Hat tip to Michael Lugo at God Plays Dice
that’s an enigma wrapped up in a conundrum wrapped up in the original enigma!
Presumably they meant “taking into account” rather than “controlling for”. The way they worded it actually makes me think that they had the right idea, since using mean and std. deviation is exactly how you would figure out whether your number was 90% higher than the other data. Someone just sleepy at the keyboard I guess.
The abuse of statistics in marketing is remarkably widespread. I’d say 83% of companies report statistics incorrectly. When controlling for sample size, mean and deviation, it’s more like 100%.
In all seriousness, it sounds like they’re attempting to report numbers from a logistic regression.
Presumably they mean that when you convert it to unitless form, and look at how many sds they are from the mean, and do the same for other flights, then you see the flight is “on time” (by whatever criteria) more than 90% of other flights are on time. But it sure did make me shake my head and go whaaaaaaa!
Shorter form: we’re late almost 20% of the time. Compared to most flights that’s pretty good!
I’d have assumed they were trying to hand-wavingly describe something like a Bayesian sort:
http://andrewgelman.com/2007/03/21/bayesian_sortin/
If every flight we have records for is late at least 1% of the time, and then a new flight starts up which is on time for its maiden voyage, then our best explanation of that is not “this flight is on-time more often than 100% of other flights”, it’s “this flight comes from the same prior as the others, so despite being a little lucky on its first trip, its frequentist on-time probability will probably regress back towards the prior probability once we have more data points”.
Why use fancy pants statistics in the first place. Why not just say this flight is on time more often than 90% of flights?
@Dave Smith 6:
This is just a guess but I suspect because it isn’t so! They are probably counting “on time” as within some range after scheduled time. And that range might vary by flight. The first rule of statistics is if he hides the data he’s lying They have hidden the data.
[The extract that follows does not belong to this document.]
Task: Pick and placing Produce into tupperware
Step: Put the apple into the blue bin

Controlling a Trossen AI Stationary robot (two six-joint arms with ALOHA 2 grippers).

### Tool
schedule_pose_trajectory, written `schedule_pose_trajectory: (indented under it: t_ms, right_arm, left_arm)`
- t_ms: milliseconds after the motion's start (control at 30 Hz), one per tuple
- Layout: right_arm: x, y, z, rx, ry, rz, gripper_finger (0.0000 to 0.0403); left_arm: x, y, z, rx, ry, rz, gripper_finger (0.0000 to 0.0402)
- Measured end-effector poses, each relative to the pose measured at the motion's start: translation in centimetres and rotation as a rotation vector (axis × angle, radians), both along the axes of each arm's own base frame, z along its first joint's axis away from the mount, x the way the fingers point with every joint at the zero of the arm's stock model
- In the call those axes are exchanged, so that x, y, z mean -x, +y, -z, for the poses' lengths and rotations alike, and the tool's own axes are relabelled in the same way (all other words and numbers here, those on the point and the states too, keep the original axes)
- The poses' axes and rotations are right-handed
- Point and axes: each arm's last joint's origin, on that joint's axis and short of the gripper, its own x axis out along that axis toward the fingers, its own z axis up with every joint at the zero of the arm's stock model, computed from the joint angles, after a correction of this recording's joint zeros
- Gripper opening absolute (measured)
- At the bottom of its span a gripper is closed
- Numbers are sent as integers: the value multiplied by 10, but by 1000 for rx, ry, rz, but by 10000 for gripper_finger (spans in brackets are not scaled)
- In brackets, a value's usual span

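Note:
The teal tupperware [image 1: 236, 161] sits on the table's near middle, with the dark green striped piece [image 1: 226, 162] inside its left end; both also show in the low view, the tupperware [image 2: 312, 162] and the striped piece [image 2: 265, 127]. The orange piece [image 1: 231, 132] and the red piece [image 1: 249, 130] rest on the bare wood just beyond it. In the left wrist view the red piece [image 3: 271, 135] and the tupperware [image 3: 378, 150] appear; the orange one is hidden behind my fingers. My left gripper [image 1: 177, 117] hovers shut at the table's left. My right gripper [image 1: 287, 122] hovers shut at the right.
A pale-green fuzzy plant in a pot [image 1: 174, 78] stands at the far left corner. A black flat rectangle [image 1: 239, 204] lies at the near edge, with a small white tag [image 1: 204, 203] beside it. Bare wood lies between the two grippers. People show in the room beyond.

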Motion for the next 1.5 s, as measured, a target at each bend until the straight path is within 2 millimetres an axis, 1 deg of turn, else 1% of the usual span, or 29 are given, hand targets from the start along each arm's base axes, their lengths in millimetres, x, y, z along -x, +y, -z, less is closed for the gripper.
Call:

Controlling for standard deviation and mean, this flight never actually flies
I am more curious about how they controlled for sample size.
Impressive that it’s statistically more often rather than, you know, non-statistically more often. I hate when they don’t specify that.
@Ken B #7, I think you are correct. “On time” means within 15 of minutes of scheduled arrival time, and is only measured by 15 airlines at 29 airports. See http://www.rita.dot.gov/bts/help/aviation/index.html
It doesn’t matter, because “on time” refers to departure, not arrival. Since the plane never leaves early, the only thing that really concerns the customer is arrival time. That’s not what is being measured.
On-time departure may simply mean that you’re burning fuel, flying in circles waiting for a landing slot – hardly optimal for anyone involved.
ols regression?
Maybe you could say that this flight has a score of 83% and this score corresponds to the 90th percentile of all flights that they have data for? Can we say that the on-time frequency of all the flights is normally distributed?
we’re still not controlling for mean and standard deviation. I’m not sure if this is a math problem or a language problem.